Le Chili et le « droit » impérialiste

Concurrence et préguerre sous-marines

 


 

Les États-Unis ont suspendu les visas de trois membres du gouvernement chilien dont le ministre des Télécommunications. Leur faute ? Accepter la construction par l'opérateur China Mobile d'un câble optique sous-marin reliant le port chilien de Valparaiso à Hong Kong.

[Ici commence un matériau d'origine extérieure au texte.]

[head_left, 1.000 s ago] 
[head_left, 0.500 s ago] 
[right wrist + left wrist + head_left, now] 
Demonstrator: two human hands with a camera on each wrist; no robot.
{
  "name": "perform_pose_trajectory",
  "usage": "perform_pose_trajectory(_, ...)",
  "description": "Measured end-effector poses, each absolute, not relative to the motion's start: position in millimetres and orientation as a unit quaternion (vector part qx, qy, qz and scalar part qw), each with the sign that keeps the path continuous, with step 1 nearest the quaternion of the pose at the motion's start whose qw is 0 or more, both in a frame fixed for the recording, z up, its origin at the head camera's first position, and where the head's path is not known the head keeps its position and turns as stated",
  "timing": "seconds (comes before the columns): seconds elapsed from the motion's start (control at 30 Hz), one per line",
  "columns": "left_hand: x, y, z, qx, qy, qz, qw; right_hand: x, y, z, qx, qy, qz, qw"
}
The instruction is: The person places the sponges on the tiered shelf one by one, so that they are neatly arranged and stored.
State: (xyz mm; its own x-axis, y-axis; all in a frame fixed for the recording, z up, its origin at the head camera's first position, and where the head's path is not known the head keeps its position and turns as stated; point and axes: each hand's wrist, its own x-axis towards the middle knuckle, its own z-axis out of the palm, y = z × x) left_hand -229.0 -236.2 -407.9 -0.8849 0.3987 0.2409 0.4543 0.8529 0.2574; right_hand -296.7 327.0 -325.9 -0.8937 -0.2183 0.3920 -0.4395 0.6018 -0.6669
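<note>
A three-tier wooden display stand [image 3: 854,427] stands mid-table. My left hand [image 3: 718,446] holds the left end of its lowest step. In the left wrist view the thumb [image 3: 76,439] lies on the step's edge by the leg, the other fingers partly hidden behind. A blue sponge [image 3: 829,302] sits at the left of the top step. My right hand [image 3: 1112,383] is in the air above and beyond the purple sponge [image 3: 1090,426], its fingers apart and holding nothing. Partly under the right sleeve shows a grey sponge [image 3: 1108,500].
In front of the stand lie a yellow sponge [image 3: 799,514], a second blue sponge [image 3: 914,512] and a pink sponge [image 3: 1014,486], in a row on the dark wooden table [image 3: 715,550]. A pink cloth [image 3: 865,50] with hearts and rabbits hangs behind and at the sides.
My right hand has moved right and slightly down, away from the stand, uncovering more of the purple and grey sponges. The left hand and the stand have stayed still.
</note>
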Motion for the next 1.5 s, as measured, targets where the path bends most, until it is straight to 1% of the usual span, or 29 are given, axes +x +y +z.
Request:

         L'impérialisme nord-américain ne veut pas de la concurrence chinoise, en particulier dans une région qu'il considère comme faisant partie de sa chasse gardée. Il veut imposer le projet de câble sous-marin de la société Google.

         La guerre commerciale que mènent les États-Unis contre la Chine se poursuit. Jusqu'à ce qu'elle débouche sur la guerre tout court, comme contre l’Iran.

samedi 7 mars 2026

États-Unis : l’affirmation d’une domination

 États-Unis : l’affirmation d’une domination

L’impérialisme américain a, peu après l’instauration du régime des mollahs en 1979, marqué son hostilité à un pouvoir iranien qui, aussi réactionnaire et dictatorial soit-il, refusait de s’aligner sans broncher derrière Washington et ses intérêts.

Publié le 04/03/2026

Au cours de ces 47 années, la politique américaine a pris des formes plus ou moins belliqueuses. Rien que dans la période récente, c’est le même Trump qui, avec son comparse israélien Netanyahou, a fait bombarder l’Iran en juin 2025, avant, cette année, d’ouvrir des pourparlers avec Téhéran sur la question de son programme nucléaire. C’était quelques jours à peine avant l’attaque américano-israélienne du 28 février, lancée au prétexte que ledit nucléaire iranien serait une menace pour l’ordre mondial dans une région capitale pour l’impérialisme.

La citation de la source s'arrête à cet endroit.